● WHAT IS NEEDED
The first line of the data below and every line after it, through the one with "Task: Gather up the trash", must be transcribed without change.
-- AVAILABLE DATA follows --
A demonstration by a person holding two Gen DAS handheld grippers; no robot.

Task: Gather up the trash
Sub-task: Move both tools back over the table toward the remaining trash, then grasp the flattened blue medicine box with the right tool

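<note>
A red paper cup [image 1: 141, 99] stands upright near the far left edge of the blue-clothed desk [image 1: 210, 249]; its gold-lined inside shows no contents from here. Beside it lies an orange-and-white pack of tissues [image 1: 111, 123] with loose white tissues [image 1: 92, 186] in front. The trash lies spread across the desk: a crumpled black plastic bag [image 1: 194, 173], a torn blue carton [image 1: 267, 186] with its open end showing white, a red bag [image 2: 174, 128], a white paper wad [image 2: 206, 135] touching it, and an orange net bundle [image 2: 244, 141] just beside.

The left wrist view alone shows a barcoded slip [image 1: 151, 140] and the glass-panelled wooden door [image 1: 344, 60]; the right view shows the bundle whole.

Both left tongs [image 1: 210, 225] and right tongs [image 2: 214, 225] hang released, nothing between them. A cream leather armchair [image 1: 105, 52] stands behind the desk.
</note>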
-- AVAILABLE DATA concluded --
● RESPONSE TO THIS EXERCISE
A demonstration by a person holding two Gen DAS handheld grippers; no robot.

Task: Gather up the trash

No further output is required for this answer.